EXERCISE DETAILS
When you reach the listing, restate it word for word, leaving nothing out.

INPUT DATA
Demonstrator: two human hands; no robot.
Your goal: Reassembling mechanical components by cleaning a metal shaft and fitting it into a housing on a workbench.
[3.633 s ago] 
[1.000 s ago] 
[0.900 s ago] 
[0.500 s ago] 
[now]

SOLUTION BELOW
Demonstrator: two human hands; no robot.
Your goal: Reassembling mechanical components by cleaning a metal shaft and fitting it into a housing on a workbench.
[3.633 s ago] 
[1.000 s ago] 
[0.900 s ago] 
[0.500 s ago] 
[now]

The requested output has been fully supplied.